Pandas also has annotated versions of 1-D and 3-D arrays.
A 1-D array in Pandas is called a Series
.
A 3-D array in Pandas is called a Panel
.
To use these, read the documentation!
As a last task, we will use the experience we obtained so far -- and learn some new things -- in order to compare the performance of different stocks we obtained from Yahoo finance.
stocks = ['FB','GOOG','TSLA', 'MSFT','NFLX']
attr = 'close'
df = web.DataReader(stocks,
data_source,
start=datetime(2018, 1, 1),
end=datetime(2018, 12, 31))[attr]
df.head()
Symbols | FB | GOOG | MSFT | NFLX | TSLA |
---|---|---|---|---|---|
date | |||||
2018-01-02 | 181.42 | 1065.00 | 85.95 | 201.07 | 320.53 |
2018-01-03 | 184.67 | 1082.48 | 86.35 | 205.05 | 317.25 |
2018-01-04 | 184.33 | 1086.40 | 87.11 | 205.63 | 314.62 |
2018-01-05 | 186.85 | 1102.23 | 88.19 | 209.99 | 316.58 |
2018-01-08 | 188.28 | 1106.94 | 88.28 | 212.05 | 336.41 |
df.FB.plot(label = 'facebook')
df.GOOG.plot(label = 'google')
df.TSLA.plot(label = 'tesla')
df.MSFT.plot(label = 'microsoft')
df.NFLX.plot(label = 'netflix')
_ = plt.legend(loc='best')
Next, we will calculate returns over a period of length $T$, defined as:
$$r(t) = \frac{f(t)-f(t-T)}{f(t)} $$The returns can be computed with a simple DataFrame method pct_change()

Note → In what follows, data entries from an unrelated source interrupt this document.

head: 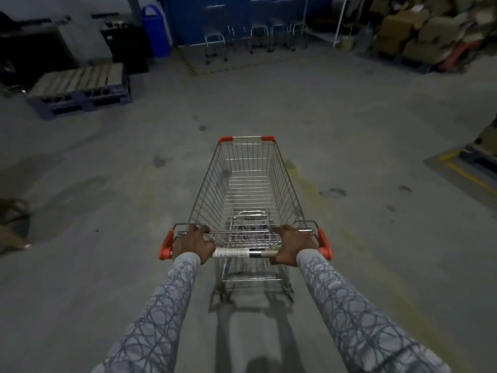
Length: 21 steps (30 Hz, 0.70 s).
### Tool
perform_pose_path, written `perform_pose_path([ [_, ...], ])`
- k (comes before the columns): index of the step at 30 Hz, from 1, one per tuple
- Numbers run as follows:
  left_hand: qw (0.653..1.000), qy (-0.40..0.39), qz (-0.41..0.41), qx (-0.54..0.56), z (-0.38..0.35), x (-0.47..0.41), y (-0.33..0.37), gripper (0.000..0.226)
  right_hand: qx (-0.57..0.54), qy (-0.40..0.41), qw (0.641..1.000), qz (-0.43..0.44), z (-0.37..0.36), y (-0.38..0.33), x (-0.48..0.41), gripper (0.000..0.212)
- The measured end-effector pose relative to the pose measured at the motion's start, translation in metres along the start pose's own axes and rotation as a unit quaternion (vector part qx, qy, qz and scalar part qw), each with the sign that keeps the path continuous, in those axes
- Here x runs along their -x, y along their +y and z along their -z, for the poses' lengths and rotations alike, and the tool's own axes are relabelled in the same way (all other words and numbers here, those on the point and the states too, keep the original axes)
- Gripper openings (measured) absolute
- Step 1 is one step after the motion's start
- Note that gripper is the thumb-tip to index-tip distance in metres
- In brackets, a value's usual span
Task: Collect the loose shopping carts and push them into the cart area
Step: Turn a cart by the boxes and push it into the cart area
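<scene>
Straight ahead and down, from the head view: gripping the handle bar [242, 253] of the shopping cart [250, 188] with both hands, arms stretched forward in grey sleeves [161, 305] patterned with looping dark lines. Left hand [192, 244] wrapped round the bar just inside the left red end cap, knuckles up, fingers curled over to the far side; right hand [291, 244] wrapped likewise just inside the right red cap. Between them, bare bar with a pale printed label and a stretch of shiny metal. Silver wire basket, narrowing toward the front, with red plastic corners at the far rim. Standing on a dull, stained concrete floor [107, 211], in the middle of the open space, well apart from the row of parked carts [256, 36] by the blue wall at the far end. Off to the left, a slatted pallet [80, 82] and a blue bin [156, 28]; to the right, stacked cardboard boxes [419, 28] and yellow floor lines [462, 170].
</scene>
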<state>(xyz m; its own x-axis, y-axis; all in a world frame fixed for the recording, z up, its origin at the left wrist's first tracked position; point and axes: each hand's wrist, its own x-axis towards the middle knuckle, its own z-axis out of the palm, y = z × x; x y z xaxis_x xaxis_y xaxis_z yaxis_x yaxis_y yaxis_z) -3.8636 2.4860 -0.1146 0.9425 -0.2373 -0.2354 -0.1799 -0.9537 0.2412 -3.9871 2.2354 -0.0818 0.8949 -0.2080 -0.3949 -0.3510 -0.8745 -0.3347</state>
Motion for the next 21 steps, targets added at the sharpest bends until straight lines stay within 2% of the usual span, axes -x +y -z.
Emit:
perform_pose_path([
  [9,1.000,-0.008,-0.012,-0.008,0.075,-0.257,-0.064,0.060,0.018,0.011,1.000,-0.010,0.058,-0.106,-0.233,0.099],
  [17,0.999,-0.029,-0.033,-0.033,0.131,-0.448,-0.105,0.050,0.015,0.004,0.999,-0.035,0.110,-0.185,-0.409,0.107],
  [21,0.998,-0.046,-0.029,-0.032,0.160,-0.539,-0.121,0.055,0.003,0.008,0.999,-0.042,0.133,-0.219,-0.493,0.104],
])
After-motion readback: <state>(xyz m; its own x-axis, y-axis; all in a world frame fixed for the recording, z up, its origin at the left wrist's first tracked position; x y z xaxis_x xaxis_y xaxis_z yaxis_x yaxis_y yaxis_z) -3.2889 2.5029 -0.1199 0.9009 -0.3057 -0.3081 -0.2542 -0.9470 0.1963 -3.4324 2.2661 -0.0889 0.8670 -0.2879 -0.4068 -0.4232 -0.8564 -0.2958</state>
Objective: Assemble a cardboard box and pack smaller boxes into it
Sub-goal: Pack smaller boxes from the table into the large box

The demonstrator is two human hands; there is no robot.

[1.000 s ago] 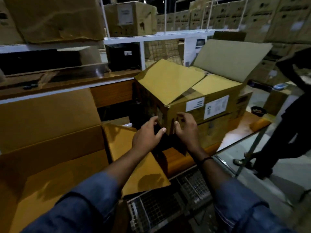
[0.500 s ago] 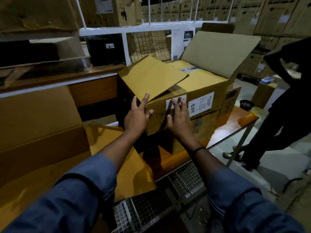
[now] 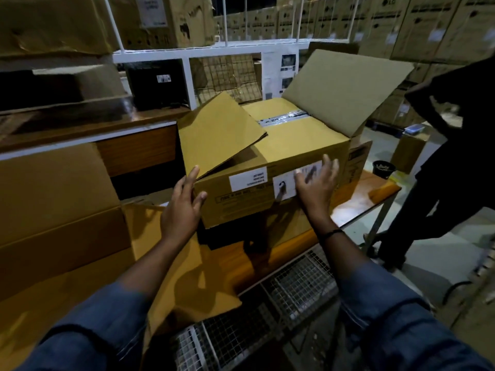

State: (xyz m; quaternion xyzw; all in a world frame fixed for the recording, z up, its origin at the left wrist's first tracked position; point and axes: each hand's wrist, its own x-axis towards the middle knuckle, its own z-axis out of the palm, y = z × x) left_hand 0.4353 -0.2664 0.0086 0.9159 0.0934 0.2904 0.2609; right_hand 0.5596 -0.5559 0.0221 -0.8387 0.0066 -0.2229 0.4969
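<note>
two open hands, left hand (image 3: 182, 210) and right hand (image 3: 316, 186), on one cardboard box (image 3: 267, 199)

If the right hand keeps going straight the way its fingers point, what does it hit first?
Most likely the white label on the near face of the cardboard box; the right hand looks already at it, though contact is unclear.

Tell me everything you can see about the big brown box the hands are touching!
The cardboard box is plain brown and sits on an orange-brown table. Its top is partly open: the left flap is tilted up, the far flap stands raised. Its near side carries two white labels. The left hand is at the near left corner; the right hand lies spread on that side.
</note>
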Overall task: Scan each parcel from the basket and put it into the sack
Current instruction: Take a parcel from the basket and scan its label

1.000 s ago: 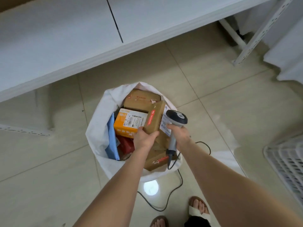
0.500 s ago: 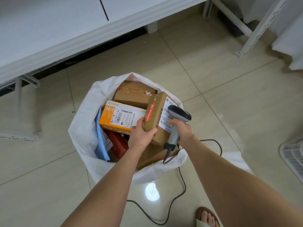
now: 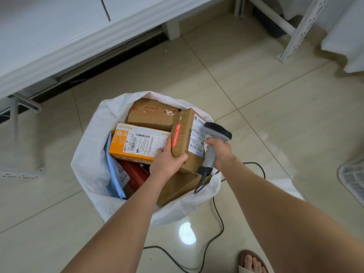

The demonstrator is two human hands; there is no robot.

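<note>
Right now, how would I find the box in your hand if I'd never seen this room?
Look for the white sack standing open on the tiled floor. At its right edge the left hand grips a brown cardboard box stood on end. It alone stands upright, its white label turned to the grey scanner.

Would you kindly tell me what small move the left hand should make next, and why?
Probably release the brown parcel: the left hand grips it inside the sack, atop other parcels, so it seems placed.
</note>
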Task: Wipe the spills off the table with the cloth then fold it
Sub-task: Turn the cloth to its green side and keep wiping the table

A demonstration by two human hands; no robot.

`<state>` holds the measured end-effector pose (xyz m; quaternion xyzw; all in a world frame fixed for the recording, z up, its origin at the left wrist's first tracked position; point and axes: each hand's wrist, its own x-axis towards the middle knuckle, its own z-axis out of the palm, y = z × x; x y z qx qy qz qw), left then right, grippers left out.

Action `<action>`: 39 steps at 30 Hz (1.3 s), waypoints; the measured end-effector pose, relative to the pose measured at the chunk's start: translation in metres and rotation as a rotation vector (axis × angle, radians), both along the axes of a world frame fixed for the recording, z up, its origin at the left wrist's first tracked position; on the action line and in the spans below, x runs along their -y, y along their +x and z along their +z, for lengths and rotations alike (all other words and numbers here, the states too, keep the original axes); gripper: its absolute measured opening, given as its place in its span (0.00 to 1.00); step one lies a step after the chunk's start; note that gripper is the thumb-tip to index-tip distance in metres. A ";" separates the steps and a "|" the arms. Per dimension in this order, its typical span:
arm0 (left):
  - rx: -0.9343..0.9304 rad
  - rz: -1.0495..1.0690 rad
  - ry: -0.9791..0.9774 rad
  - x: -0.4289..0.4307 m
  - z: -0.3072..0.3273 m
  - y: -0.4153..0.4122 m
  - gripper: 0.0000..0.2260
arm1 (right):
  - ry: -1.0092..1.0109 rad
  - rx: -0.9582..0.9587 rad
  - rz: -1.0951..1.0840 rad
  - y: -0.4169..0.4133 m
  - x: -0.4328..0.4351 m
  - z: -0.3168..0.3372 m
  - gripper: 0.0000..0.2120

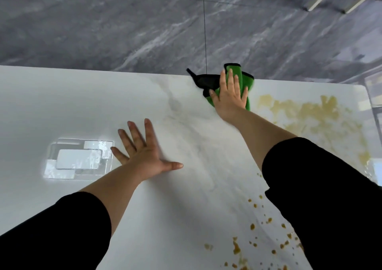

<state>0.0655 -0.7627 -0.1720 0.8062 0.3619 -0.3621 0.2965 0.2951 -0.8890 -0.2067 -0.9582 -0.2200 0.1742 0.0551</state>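
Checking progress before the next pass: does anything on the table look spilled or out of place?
Yes. A yellowish-brown smear covers the table right of the green cloth, and brown droplets dot the near edge. The right hand presses the cloth, bunched at the far edge.

Bright, even and cool-white overall. Glares in a blocky white patch on the glossy bench, just left of the left grip, washing out the surface there. Throws only faint, soft-edged shadows under the forearms, on the near side of both grips. Smears slightly around the cloth under the right grip. Softens the floor beyond the right grip, veins hazy. Crushes the sleeves to flat black, no fold detail. Stretches forms toward the lower corners, wide-angle fashion.
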 end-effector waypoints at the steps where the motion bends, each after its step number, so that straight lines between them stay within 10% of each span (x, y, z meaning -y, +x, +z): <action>1: 0.002 0.000 0.000 0.000 -0.001 -0.001 0.69 | -0.010 -0.002 -0.025 0.002 0.003 0.000 0.32; 17: 0.030 0.007 -0.028 -0.002 -0.001 -0.002 0.70 | -0.026 -0.092 0.177 -0.219 0.124 0.025 0.36; 21: 0.042 -0.002 -0.009 -0.001 0.002 -0.003 0.70 | 0.165 -0.133 -0.161 -0.223 0.111 0.038 0.42; 26: 0.050 -0.016 0.015 0.000 0.000 -0.004 0.69 | -0.082 0.020 -0.205 -0.229 0.111 0.046 0.28; 35: 0.048 -0.023 0.099 0.006 0.002 -0.006 0.70 | 1.022 -0.591 -1.090 -0.201 0.149 0.108 0.09; 39: 0.088 -0.033 0.096 0.008 0.003 -0.010 0.70 | 0.833 -0.637 -1.156 -0.241 0.176 0.090 0.13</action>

. Note that for the first $T$ timesteps, this value is not defined (of course):
rets = df.pct_change(30)
rets.iloc[25:35]
Symbols | FB | GOOG | MSFT | NFLX | TSLA |
---|---|---|---|---|---|
date | |||||
2018-02-07 | NaN | NaN | NaN | NaN | NaN |
2018-02-08 | NaN | NaN | NaN | NaN | NaN |
2018-02-09 | NaN | NaN | NaN | NaN | NaN |
2018-02-12 | NaN | NaN | NaN | NaN | NaN |
2018-02-13 | NaN | NaN | NaN | NaN | NaN |
2018-02-14 | -0.010473 | 0.004413 | 0.056545 | 0.322922 | 0.005553 |
2018-02-15 | -0.025505 | 0.006504 | 0.073075 | 0.366837 | 0.053018 |
2018-02-16 | -0.037813 | 0.007732 | 0.056136 | 0.354472 | 0.066334 |
2018-02-20 | -0.058014 | 0.000209 | 0.051366 | 0.326492 | 0.057458 |
2018-02-21 | -0.055078 | 0.003975 | 0.036362 | 0.325348 | -0.009245 |
Now we'll plot the timeseries of the returns of the different stocks.
Notice that the NaN
values are gracefully dropped by the plotting function.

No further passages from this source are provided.